Code CPU time Output size Owner
For each Opsim fields:
1. Full-field instance catalog gen. hours/field? ~1 Gbyte/field Andy/Rob/Jim/Simon
2. Atmospheric parameter generator seconds/field small Mallory
3. Atmospheric screen generator minutes/field ~1 Gbyte/field Garrett
4. Cloud screen generator minutes/field ~30 Mbytes/field Garrett
5. Optics parameters seconds/field small Nathan
Loop over the two exposures:
Loop over either chips or amplifiers for the following:
6. Trim program seconds/chip ~30 Mbytes Justin
7. Raytrace <1 hr/chip 16 Mbyte/chip John
8. Cosmic ray adder few seconds/chip 16 Mbyte/chip Mallory
9. Background adder 30 seconds/chip 16 Mbyte/chip Justin
Loop over amplifier (if you are looping over chips above):
10. Electron-> ADC code few seconds/amp 1 Mbyte/amp John

So the current master script runs these in the order described above.
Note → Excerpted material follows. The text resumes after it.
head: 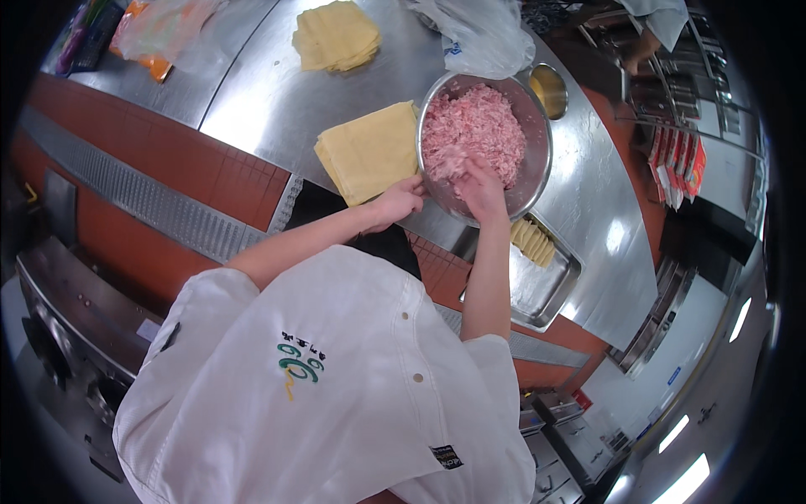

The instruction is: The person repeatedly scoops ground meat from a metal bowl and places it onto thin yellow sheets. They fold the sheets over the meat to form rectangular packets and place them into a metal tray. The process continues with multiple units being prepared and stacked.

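A steel bowl (538, 142) holds pink minced meat (478, 123). My right hand (482, 189) reaches into the bowl with its fingers in the near part of the mince; how much it grips is hidden. Left of the bowl lies a stack of square yellow dough sheets (371, 151), slightly fanned. My left hand (400, 200) is at the stack's near right corner, close to the bowl's rim, its fingertips partly hidden. Farther back lies another pile of yellow sheets (337, 34). A metal tray (532, 296) right of my right forearm holds a row of folded yellow pieces (533, 242).
Behind the bowl are a clear plastic bag (478, 38) and a small metal container of yellow liquid (549, 91). Orange packaging under plastic (141, 38) lies at the back left of the steel table (252, 101). Another person's arm (642, 50) shows at the upper right.
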A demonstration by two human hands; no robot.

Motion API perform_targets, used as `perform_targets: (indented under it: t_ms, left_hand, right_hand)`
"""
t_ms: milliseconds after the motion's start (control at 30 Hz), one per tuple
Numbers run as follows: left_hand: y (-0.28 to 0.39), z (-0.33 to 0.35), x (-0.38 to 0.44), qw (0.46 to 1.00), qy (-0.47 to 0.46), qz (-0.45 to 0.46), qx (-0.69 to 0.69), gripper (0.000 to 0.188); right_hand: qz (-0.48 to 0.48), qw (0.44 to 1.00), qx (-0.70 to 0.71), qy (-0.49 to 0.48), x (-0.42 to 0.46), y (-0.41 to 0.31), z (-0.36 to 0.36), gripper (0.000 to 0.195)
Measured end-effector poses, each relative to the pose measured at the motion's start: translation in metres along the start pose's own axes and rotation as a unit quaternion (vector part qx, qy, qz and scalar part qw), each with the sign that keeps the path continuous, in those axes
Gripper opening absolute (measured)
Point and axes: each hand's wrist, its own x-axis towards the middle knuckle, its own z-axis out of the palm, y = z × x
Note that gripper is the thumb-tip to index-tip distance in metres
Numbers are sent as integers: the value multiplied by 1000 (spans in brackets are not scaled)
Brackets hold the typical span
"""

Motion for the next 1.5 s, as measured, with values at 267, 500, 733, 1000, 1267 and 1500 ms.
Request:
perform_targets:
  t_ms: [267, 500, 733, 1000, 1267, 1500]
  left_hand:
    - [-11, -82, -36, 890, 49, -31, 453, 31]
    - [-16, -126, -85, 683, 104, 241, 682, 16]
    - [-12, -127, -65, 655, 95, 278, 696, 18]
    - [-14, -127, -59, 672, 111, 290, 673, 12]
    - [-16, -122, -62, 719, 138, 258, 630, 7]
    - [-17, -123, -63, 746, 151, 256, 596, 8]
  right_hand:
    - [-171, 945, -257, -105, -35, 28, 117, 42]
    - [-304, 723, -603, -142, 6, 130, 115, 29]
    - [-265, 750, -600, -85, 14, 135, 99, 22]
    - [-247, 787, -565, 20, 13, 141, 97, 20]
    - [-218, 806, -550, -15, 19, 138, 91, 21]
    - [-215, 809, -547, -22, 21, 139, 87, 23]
It leaves open the question of whether or not the instance catalog are generated ahead of time or on the fly.

GRANULARITY:

Now the question of what part of the above gets divided to each processor. Since the raytrace still dominates the CPU it makes sense to send that to different processors in parallel. But at what granularity? It turns out with the way everything runs now the natural granularity is the chip level. You could consider granularities at the following levels:

1. PHOTON: every photon is separately generated and then collected

2. OBJECT: every object is separately generated and then images are put together

3. AMPLIFIER: every amplifier is separately generated

4. CHIP: every chip is separately generated and then split into amplifiers

5. FOCAL-PLANE: the whole focal plane is generated together and then split into amplifiers

1-3 have large overheads, whereas 5 is still in the hundreds of CPU hours. Consequently, 4 is ideal for now.

IMPLEMENTATION:

So we will have a master controlling script the does the loops described in the organization section, and then an individual script that runs codes 6-10 on the chip level that can be run in parallel.